L'ORTENSIA: IMMORTALE E CAMALEONTICA
Nome scientifico: Hydrangea Nome comune: Ortensia Famiglia: Saxifragaceae Esposizione: Semi ombra, Ombra Aspetto: Arbusto o Rampicante Origine: Stati Uniti, Giappone, Cina Epoca di fioritura: Estate – Inizio autunno
di Pietro Bruni
Questo venerdì parleremo di una pianta che quasi tutti odiano: l’ortensia, Hydrangea per i colti. Questa poveretta sta veramente antipatica a tutti i suoi possessori, i quali, per farle espiare chissà quale oscuro crimine di cui l’infame si è macchiata, la relegano negli anfratti più miserabili del giardino o del terrazzo. Pochi giorni fa, un padrone dal cuore tenero mi ha raccontato, a bassa voce, che per tutta l’estate scorsa non ha bagnato la sua ortensia con il segreto desiderio che schiattasse.

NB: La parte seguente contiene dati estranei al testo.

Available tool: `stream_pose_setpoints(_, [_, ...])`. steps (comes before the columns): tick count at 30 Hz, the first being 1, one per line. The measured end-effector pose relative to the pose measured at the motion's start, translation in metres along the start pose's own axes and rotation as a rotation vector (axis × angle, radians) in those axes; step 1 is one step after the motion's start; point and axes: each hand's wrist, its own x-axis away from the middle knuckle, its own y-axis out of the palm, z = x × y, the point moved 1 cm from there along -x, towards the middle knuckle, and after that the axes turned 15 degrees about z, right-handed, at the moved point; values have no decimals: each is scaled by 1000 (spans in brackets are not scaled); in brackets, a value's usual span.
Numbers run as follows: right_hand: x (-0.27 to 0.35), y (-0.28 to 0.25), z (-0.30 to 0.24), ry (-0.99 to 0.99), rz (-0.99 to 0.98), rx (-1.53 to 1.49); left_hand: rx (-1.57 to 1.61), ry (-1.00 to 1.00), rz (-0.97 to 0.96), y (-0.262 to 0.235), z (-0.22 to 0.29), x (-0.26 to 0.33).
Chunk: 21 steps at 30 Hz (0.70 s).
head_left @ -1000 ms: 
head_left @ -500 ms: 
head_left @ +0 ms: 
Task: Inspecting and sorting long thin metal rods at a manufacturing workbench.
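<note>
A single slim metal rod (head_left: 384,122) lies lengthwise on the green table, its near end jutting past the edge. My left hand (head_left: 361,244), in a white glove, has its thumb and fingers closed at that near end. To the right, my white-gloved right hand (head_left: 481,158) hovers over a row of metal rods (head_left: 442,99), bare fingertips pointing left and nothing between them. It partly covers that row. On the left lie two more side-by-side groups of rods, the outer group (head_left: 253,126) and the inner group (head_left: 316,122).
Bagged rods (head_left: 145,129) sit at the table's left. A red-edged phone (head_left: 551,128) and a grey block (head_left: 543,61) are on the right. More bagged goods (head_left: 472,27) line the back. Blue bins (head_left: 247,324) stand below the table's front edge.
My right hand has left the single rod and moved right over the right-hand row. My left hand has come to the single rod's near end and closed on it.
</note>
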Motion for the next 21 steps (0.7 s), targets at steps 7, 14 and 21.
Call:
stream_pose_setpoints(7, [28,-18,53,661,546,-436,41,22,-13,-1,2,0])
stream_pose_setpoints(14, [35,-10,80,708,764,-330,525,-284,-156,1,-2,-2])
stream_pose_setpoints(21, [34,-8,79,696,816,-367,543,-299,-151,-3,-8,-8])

Ovviamente il suo tentativo è fallito: lo sfacciatissimo arbusto sta meglio di prima. Ma si sa, le piante fanno sempre l’ opposto di quello che si vorrebbe da loro. E questa è una tendenza su cui sarebbe bello soffermarsi a pensare: perché le piante che amiamo, e che curiamo con una dedizione morbosa, muoiono, mentre quelle che odiamo, e che vessiamo con dispetti e angherie, si ostinano a vivere? Mah, ci penseremo un’altra volta. Intanto, tornando alla nostra bistrattata ortensia, cerchiamo di esplorare le radici dell’odio.

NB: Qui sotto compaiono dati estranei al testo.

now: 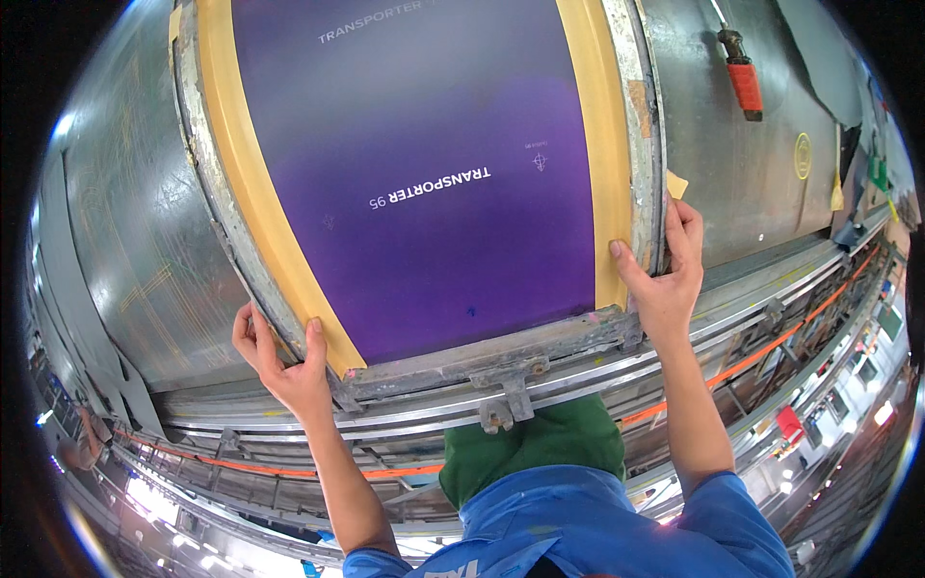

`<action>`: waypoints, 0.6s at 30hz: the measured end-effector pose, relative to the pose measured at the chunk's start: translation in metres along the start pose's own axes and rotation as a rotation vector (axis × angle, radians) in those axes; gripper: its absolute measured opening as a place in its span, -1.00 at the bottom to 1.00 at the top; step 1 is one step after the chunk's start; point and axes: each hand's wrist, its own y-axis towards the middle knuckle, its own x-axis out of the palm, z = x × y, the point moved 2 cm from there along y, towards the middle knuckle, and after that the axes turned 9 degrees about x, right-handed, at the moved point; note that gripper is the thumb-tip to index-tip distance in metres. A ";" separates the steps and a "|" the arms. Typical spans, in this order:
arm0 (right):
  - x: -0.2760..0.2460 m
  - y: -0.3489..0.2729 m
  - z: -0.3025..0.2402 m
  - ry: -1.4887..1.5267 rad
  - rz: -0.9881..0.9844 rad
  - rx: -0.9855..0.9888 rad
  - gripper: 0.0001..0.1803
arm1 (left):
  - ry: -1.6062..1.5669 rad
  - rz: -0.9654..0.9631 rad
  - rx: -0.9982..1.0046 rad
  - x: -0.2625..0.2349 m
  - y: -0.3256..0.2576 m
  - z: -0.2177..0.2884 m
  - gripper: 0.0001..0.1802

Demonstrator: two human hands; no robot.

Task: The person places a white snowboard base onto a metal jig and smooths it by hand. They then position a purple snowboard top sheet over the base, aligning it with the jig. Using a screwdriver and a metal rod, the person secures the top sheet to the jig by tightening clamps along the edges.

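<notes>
In front of me lies a worn, paint-stained metal frame (214, 173), with tan tape (252, 154) along the inner sides. Inside it shows a dark purple printed surface (443, 255) with white lettering and small marks. My left hand (294, 371) grips the near left corner, thumb on the inner side and fingers around the outer edge. My right hand (672, 289) holds the right side near the close corner. Its thumb rests by the tape and its fingers wrap the outside, next to a small tan tape scrap (677, 184).
A tool with a red handle (745, 89) lies on the metal table (713, 144) at the far right, near a yellow brush-like item (837, 193). Grey sheets hang at the left and right. Metal rails with a clamp (506, 405) and an orange strip (752, 366) run along the near edge.
</notes>
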 end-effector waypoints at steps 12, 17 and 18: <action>0.004 -0.003 0.003 -0.040 0.005 -0.019 -0.16 | 0.086 -0.254 0.344 0.030 0.015 0.122 -0.21; 0.001 -0.002 0.005 -0.086 0.020 -0.067 -0.15 | 0.208 -0.428 0.338 0.081 0.011 0.130 -0.05; 0.002 -0.004 0.005 -0.094 0.024 -0.077 -0.14 | 0.207 -0.430 0.350 0.083 0.010 0.128 -0.03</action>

Credo che la ragione principale di tale avversione sia l’enorme diffusione dell’Hydrangea macrophylla, questa è l’ortensia classica, chi pensa a un ortensia pensa a quella. Ed è vero, la sua smoderata diffusione in Italia ha qualcosa di perverso, non esiste cortile senza qualche esemplare raggrinzito di H. macrophylla. Quindi insomma, è normale che sia venuta a noia ai più. Seconda ragione, più sottile, a cui si faceva cenno prima, è la sua resistenza a tutto. Non muore mai. Magari diventa brutta come la fame, ma valorosamente continua a vivere negli stenti. Questa è una cosa che molta gente non tollera: non sopporta di avere una pianta così spudoratamente poco dipendente dalle nostre attenzioni.

Detto ciò, ora inizia l’arringa difensiva. Per prima cosa di Ortensie ne esistono un’infinità, non c’è solo la macrophylla, se si usasse un po’ di più la fantasia si scoprirebbe che con il solo genere Hydrangea, utilizzato in un buon numero di sue specie facilmente reperibili, si potrebbe popolare un intero giardino senza che questo risulti monotono. Secondo, le doti di resistenza non vanno disprezzate, è vero, qui è solo questione di gusti: c’è chi preferisce l’indipendenza del gatto e dell’ortensia, e chi preferisce la dedizione richiesta dal cane e dall’orchidea. E, the last but not the least, l’ortensia fiorisce e prospera allegramente nell’ombra totale. Pensate, può vivere tutta la sua lunga vita senza mai aver visto il sole.
Riflettendoci potrebbe essere questa sua predisposizione alle tenebre a rendercela così sgradevole.

La prima Hydrangea fu introdotta in Inghilterra all’inizio del ‘700. Veniva dal Nord America e non ebbe grande fortuna. Per vederla sulla cresta dell’onda, da dove non è più scesa fino ai giorni nostri, dobbiamo aspettare la fine dell’800, quando in Europa furono introdotte le specie asiatiche, che, in quei tempi, ebbero un appeal irresistibile.

Il nome Hydrangea non viene, come sarebbe lecito supporre, dalla sua proverbiale capacità di prosciugare quantità spaventose d’acqua ( si vocifera che in estate possa arrivare a bere 20 litri al giorno ), bensì dalla forma delle sue capsule seminali così simili (!) a contenitori per l’acqua.

Il genere Hydrangea comprende sia arbusti che rampicanti. Sia specie sempreverdi che specie a foglia caduca. Ha una fioritura lunghissima che inizia in estate e si prolunga fino all’autunno. La cosa veramente affascinante delle ortensie è che cambiano il colore dei fiori al variare dell’acidità del terreno.

Davvero una strana particolarità: in terreni acidi i fiori diventano blu, in terreni alcalini diventano rosa. Un vero e proprio camaleonte del regno vegetale. I grandi botanici della seconda metà dell’800 però presero un po’ troppo sul serio la divertente similitudine tra ortensie e camaleonti: pensavano sinceramente che il colore fosse in relazione al colore dell’oggetto a cui il fiore stava accanto. L’ampio uso dell’assenzio che si faceva proprio in quegli anni potrebbe spiegare la loro propensione a questo tipo di teorie estrose.